One of the methods to find the duplicate records in a table is by using GROUP BY clause. Suppose we need to find number of jobs that an employee has performed during his carrier. We will get different jobs that an employee has taken during the past in JOB_HISTORY table. We need to find number of jobs taken by the employee. Hence we need to group on EMPLOYEE_ID and find number of times the EMPLOYEE_ID present in this table. This will give the number of times an employee has changed his job.

SELECT EMPLOYEE_ID, COUNT (1) AS NUMBER_OF_JOBS
 FROM JOB_HISTORY
GROUP BY EMPLOYEE_ID
HAVING COUNT (1)>1;

We can write simple SELECT statement to get these duplicate values – without using GROUP BY Clause. Suppose employees who change their do not take up same job over the time. Imagine they are getting always promotion to new job than getting demotion to their previous jobs. In such case, we can use self-join on JOB_HISTORY to compare with the EMPLOYEE_ID which is same in both these tables but their JOB_IDs are different.

SELECT DISTINCT jh.EMPLOYEE_ID 
FROM JOB_HISTORY jh, JOB_HISTORY jh_dup
WHERE jh_dup.EMPLOYEE_ID = jh.EMPLOYEE_ID
AND jh_dup.JOB_ID <> jh.JOB_ID;

Here if we do not use DISTINCT, then it will show EMPLOYEE_IDs as many times as they have changed their job.

13. How do you remove duplicate records in a table?

There are multiple ways to delete duplicate records based on the record and users assumptions. Below is one of the methods to delete the duplicate records from JOB_HISTORY table, using START_DATE of the Employee’s job. That means we are going to delete the duplicate record with newer jobs.

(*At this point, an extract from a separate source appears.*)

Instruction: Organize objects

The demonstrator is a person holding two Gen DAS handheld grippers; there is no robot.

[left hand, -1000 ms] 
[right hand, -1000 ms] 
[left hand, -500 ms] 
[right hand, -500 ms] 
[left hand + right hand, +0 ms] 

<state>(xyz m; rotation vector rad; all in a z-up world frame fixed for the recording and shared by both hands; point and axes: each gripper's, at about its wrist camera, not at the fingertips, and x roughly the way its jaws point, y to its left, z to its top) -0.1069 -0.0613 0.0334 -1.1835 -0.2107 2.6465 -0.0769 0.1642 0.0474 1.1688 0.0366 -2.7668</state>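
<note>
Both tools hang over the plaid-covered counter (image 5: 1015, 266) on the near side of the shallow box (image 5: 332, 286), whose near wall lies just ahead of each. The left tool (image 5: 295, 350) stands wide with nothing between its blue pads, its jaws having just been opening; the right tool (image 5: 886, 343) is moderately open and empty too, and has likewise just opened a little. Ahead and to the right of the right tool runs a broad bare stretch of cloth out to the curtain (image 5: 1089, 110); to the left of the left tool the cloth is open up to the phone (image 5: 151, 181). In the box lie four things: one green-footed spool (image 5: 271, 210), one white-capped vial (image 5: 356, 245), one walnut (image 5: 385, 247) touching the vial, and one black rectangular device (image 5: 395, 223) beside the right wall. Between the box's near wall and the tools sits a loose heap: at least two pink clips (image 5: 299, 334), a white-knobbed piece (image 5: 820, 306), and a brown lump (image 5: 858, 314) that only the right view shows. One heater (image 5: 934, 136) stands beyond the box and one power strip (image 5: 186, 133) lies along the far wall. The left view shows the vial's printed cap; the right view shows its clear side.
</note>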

DELETE FROM JOB_HISTORY jh
WHERE EXISTS (SELECT 1 FROM JOB_HISTORY jh_dup
      WHERE jh_dup.EMPLOYEE_ID = jh.EMPLOYEE_ID
        AND jh_dup.JOB_ID <> jh.JOB_ID
        AND jh_dup.START_DATE < jh.START_DATE);

Suppose we need to delete the older job record from the JOB_HISTORY table. Then we need to change the condition on START_DATE of jh_dup as greater than.

DELETE FROM JOB_HISTORY jh
WHERE EXISTS (SELECT 1 FROM JOB_HISTORY jh_dup
      WHERE jh_dup.EMPLOYEE_ID = jh.EMPLOYEE_ID
        AND jh_dup.JOB_ID <> jh.JOB_ID 
        AND jh_dup.START_DATE > jh.START_DATE);

Above duplicate records are not actually duplicate records. They are details of the same employee based on their different jobs. Hence we can delete them using START_DATE. But imagine that we have real duplicate records in a table, say JOBS.

Here again we have many ways to delete the duplicate records.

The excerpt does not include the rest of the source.